|Currently there may be errors shown on top of a page, because of a missing Wiki update (PHP version and extension DPL3).|
Overclocking and Prime95
- 1 Can I ignore an overclocking problem?
- 2 How long should I run the torture test?
- 3 Prime95 reports errors during the torture test, others do not?
- 4 Should I lower FSB for a higher multiplier?
- 5 What to do if a problem is found during stress testing?
- 6 What type of work should I use to burn-in a box?
- 7 Where can I find a list of OC tools?
- 8 Why is my machine failing the self test?
- 9 Why is Prime95 good for testing an overclocked machine?
- 10 Why should I stress test my overclocked machine?

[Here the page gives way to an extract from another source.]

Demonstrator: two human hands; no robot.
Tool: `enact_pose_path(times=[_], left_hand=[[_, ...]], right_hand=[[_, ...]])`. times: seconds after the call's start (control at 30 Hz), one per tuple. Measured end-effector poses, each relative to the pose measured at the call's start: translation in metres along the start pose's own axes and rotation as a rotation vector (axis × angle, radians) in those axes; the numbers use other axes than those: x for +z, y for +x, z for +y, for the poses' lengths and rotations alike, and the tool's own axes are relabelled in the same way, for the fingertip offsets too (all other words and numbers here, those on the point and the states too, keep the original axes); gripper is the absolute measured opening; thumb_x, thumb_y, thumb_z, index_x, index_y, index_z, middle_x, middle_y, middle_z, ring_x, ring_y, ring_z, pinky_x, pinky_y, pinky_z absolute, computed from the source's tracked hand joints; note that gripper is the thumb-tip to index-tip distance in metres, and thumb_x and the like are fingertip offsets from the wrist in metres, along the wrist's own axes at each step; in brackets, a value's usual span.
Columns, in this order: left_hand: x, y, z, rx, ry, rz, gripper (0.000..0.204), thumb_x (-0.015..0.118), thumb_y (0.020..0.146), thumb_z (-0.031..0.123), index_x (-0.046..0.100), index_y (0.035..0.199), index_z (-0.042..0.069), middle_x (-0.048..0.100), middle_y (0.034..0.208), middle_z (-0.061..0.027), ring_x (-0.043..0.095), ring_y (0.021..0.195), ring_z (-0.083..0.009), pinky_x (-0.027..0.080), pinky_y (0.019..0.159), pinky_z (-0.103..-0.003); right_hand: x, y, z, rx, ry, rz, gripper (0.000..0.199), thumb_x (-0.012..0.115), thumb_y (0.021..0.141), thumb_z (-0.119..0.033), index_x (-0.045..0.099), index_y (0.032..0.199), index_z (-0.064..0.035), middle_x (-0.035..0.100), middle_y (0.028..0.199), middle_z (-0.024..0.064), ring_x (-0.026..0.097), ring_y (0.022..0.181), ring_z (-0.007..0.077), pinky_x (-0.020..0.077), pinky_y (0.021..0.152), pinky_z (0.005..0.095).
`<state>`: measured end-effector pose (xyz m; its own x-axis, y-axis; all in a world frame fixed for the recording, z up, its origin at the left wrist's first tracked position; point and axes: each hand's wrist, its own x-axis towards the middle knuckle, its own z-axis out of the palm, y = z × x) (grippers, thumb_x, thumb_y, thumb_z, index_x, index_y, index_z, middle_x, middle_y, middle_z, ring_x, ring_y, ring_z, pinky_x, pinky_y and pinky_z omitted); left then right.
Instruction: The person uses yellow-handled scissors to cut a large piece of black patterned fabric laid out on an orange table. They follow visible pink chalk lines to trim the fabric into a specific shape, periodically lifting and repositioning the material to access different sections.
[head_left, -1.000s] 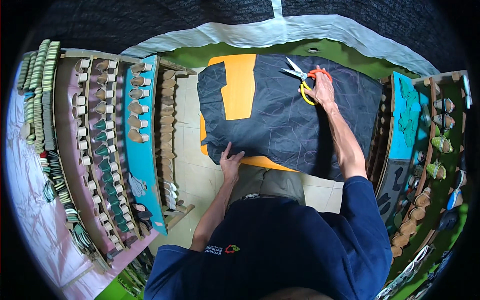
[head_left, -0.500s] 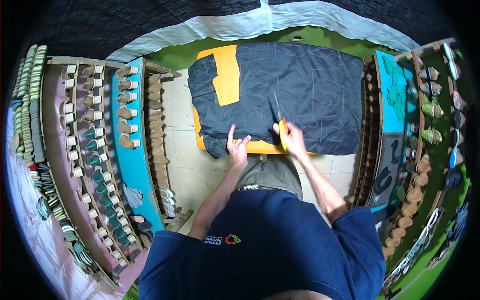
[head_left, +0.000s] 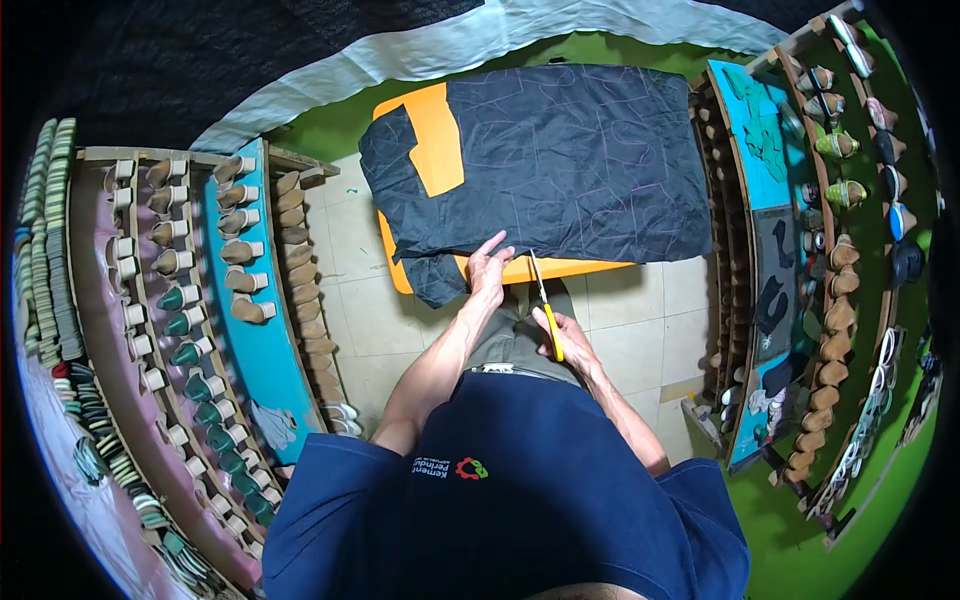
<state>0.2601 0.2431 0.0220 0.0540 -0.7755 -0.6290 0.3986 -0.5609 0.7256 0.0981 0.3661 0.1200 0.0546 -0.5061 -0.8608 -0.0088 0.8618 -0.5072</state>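
Scissors at near edge of dark cloth on orange worktop

Big stuff first: long racks of shoe forms (head_left: 190, 330) run down the left side, more shoe racks (head_left: 840, 300) on the right, too many pieces to count. Tiled floor (head_left: 350, 260) between them, green floor further out.

One orange worktop (head_left: 440, 150) in the middle, far from the body. One dark cloth (head_left: 570, 160) covers nearly all of it, faint chalk outlines drawn across it. Cloth hangs a bit over the near and left edges; an orange patch shows at the far left.

Left hand (head_left: 487, 268): fingers spread flat, pressing the cloth's near edge, nothing clenched.
Right hand (head_left: 565, 335): grip wrapped around the yellow handle of one pair of scissors (head_left: 541, 300); blades point away to the cloth's near edge, just right of the left hand. Can't tell if the blades are parted.

Handling, my read: cloth looks thin, soft, light, will sag and slide on the smooth worktop. Best held flat under the palm close beside the blade line, or pinched at the hanging edge. Scissors stiff, sharp, take by the handle only.
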Motion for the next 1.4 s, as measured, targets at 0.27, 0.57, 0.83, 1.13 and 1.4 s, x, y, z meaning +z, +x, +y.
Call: enact_pose_path(times=[0.27,0.57,0.83,1.13,1.4], left_hand=[[0.003,-0.013,0.026,-0.072,-0.014,-0.078,0.049,0.068,0.086,-0.011,0.058,0.134,-0.004,0.072,0.103,-0.0169,0.072,0.094,-0.022,0.06,0.091,-0.032],[0.002,-0.012,0.027,-0.06,-0.019,-0.077,0.052,0.069,0.085,-0.011,0.058,0.135,-0.004,0.071,0.104,-0.0161,0.072,0.093,-0.0221,0.06,0.091,-0.033],[-0.006,-0.004,0.017,-0.005,-0.068,-0.026,0.055,0.075,0.083,-0.006,0.059,0.136,-0.003,0.07,0.114,-0.0178,0.071,0.092,-0.0188,0.06,0.084,-0.031],[-0.002,-0.014,0.023,-0.018,-0.095,0.011,0.053,0.074,0.086,-0.003,0.059,0.137,0.0,0.072,0.106,-0.0128,0.071,0.094,-0.0174,0.059,0.085,-0.03],[-0.004,-0.01,0.018,0.01,-0.157,0.046,0.045,0.071,0.088,-0.005,0.063,0.132,-0.003,0.07,0.112,-0.0118,0.068,0.093,-0.0156,0.057,0.082,-0.028]], right_hand=[[0.033,0.019,-0.009,-0.064,-0.002,-0.072,0.087,0.05,0.085,-0.085,0.062,0.1,-0.0009,0.057,0.072,0.0031,0.058,0.062,0.0133,0.0477,0.058,0.0287],[0.036,0.022,-0.035,-0.111,-0.071,0.025,0.075,0.058,0.085,-0.08,0.059,0.079,-0.0052,0.053,0.06,0.0023,0.056,0.052,0.0129,0.047,0.048,0.0297],[0.03,0.042,-0.032,-0.142,-0.063,-0.011,0.071,0.059,0.087,-0.077,0.057,0.07,-0.0084,0.051,0.054,0.0019,0.054,0.043,0.0134,0.0434,0.042,0.0298],[0.028,0.055,-0.051,-0.179,-0.02,0.008,0.068,0.063,0.086,-0.074,0.058,0.072,-0.0076,0.051,0.057,0.0016,0.052,0.042,0.0127,0.0414,0.041,0.0272],[0.017,0.066,-0.065,-0.158,-0.026,-0.095,0.069,0.062,0.087,-0.075,0.058,0.074,-0.0072,0.052,0.056,0.0019,0.054,0.044,0.0133,0.0427,0.042,0.0275]])
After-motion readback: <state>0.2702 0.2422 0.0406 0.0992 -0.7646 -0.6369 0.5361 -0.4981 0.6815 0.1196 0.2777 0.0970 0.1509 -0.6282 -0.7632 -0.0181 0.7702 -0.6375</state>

Can I ignore an overclocking problem?
Ignoring an overclocking problem is a matter of personal preference. There are two schools of thought on this subject:
- Most programs you run will not stress your computer enough to cause a wrong result or system crash. If a few games stress your machine and your system crashes, it is not important anyway. If you belong to this group stay away from distributed computing projects where an incorrect calculation might cause you to return wrong results. You are not helping these projects by returning bad data! In conclusion, if you are comfortable with a small risk of an occasional system crash then feel free to live a little dangerously!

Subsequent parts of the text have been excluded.